#### DESCRIPTION OF THE TASK:
Please retype, unchanged, each line from the top of the material below through the line where "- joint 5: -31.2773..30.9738" appears.

▬▬▬▬▬▬

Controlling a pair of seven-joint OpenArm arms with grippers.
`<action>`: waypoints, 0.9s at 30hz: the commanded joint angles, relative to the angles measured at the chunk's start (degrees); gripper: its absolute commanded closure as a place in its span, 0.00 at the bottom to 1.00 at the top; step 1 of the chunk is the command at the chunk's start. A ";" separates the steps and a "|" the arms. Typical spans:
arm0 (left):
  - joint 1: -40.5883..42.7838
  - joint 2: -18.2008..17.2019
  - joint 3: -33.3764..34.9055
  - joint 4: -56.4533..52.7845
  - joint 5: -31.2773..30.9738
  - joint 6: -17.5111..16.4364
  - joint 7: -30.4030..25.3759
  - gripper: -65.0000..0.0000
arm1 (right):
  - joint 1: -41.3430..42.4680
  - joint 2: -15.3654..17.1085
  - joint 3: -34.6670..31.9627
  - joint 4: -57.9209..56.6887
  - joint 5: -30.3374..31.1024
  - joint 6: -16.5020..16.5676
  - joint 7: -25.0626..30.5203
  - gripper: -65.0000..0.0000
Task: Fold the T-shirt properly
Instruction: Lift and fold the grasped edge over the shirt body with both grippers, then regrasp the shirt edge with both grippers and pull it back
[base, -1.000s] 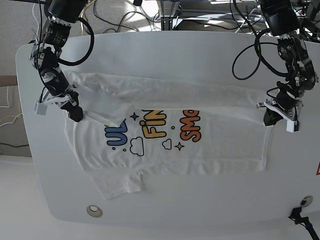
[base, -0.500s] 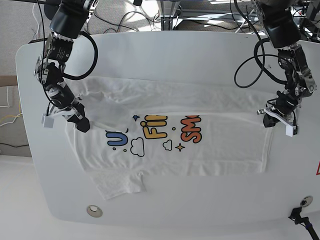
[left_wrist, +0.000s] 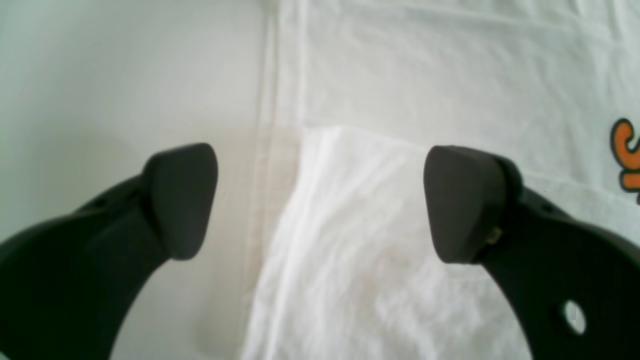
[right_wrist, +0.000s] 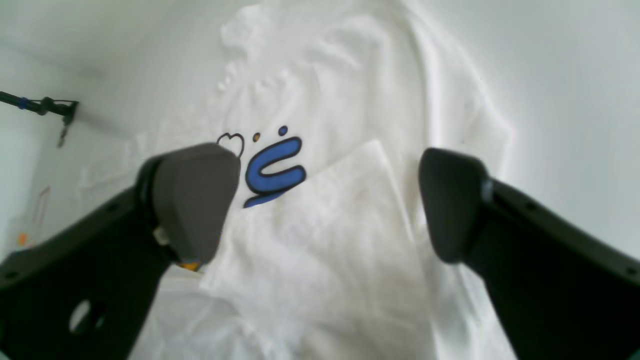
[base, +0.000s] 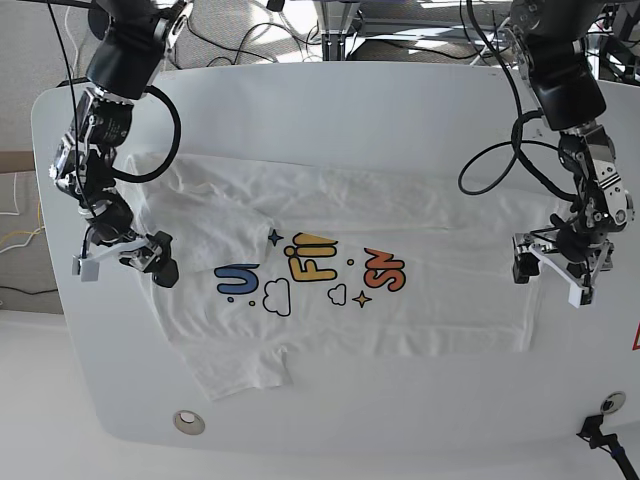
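White cotton T-shirt lies flat on the white surface, spread across its middle, nearer the front edge than the back. Far strip of the cloth is folded toward the front, so the print is cut off at the fold.

Left to right in the base view:
- Right pincer near the surface's left edge, at the shirt's left end. Jaws spread wide, nothing between them. Right wrist view: both dark pads clear of the cloth, folded flap below them.
- Print reads blue "U", yellow/orange "Fi", orange "SM", rest hidden under the fold. Cloud outlines, dark blue star and yellow star around the letters. No brand or neck label readable.
- Sleeve sticks out toward the front edge, left of centre.
- Round metal grommet in the surface near the front left corner, off the shirt.
- Left pincer at the shirt's right end, jaws spread, gripping nothing. Left wrist view: folded hem corner sits between the pads, not touched.
- Black cables loop off both arms over the back edge; small black clamp at the front right corner.
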 joint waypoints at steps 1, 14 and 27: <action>-1.54 -1.88 -0.09 2.75 -0.10 -0.04 -3.48 0.04 | -0.36 3.14 -1.66 4.42 1.32 0.79 1.43 0.11; 21.49 -3.72 -0.09 21.22 -0.01 -0.13 -22.03 0.04 | -19.00 10.44 -4.38 17.35 -17.14 4.57 7.59 0.26; 32.57 -3.46 -0.09 22.18 -0.10 -0.13 -25.99 0.04 | -24.27 6.83 -2.19 8.47 -22.94 9.05 18.13 0.27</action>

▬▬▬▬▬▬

#### EXERCISE OUTPUT:
Controlling a pair of seven-joint OpenArm arms with grippers.
`<action>`: waypoints, 0.9s at 30hz: the commanded joint angles, relative to the angles measured at the chunk's start (degrees); gripper: its absolute commanded closure as a place in its span, 0.00 at the bottom to 1.00 at the top; step 1 of the chunk is the command at the chunk's start. A ";" separates the steps and a "|" the arms. Typical spans:
arm0 (left):
  - joint 1: -40.5883..42.7838
  - joint 2: -18.2008..17.2019
  - joint 3: -33.3764..34.9055
  - joint 4: -56.4533..52.7845
  - joint 5: -31.2773..30.9738

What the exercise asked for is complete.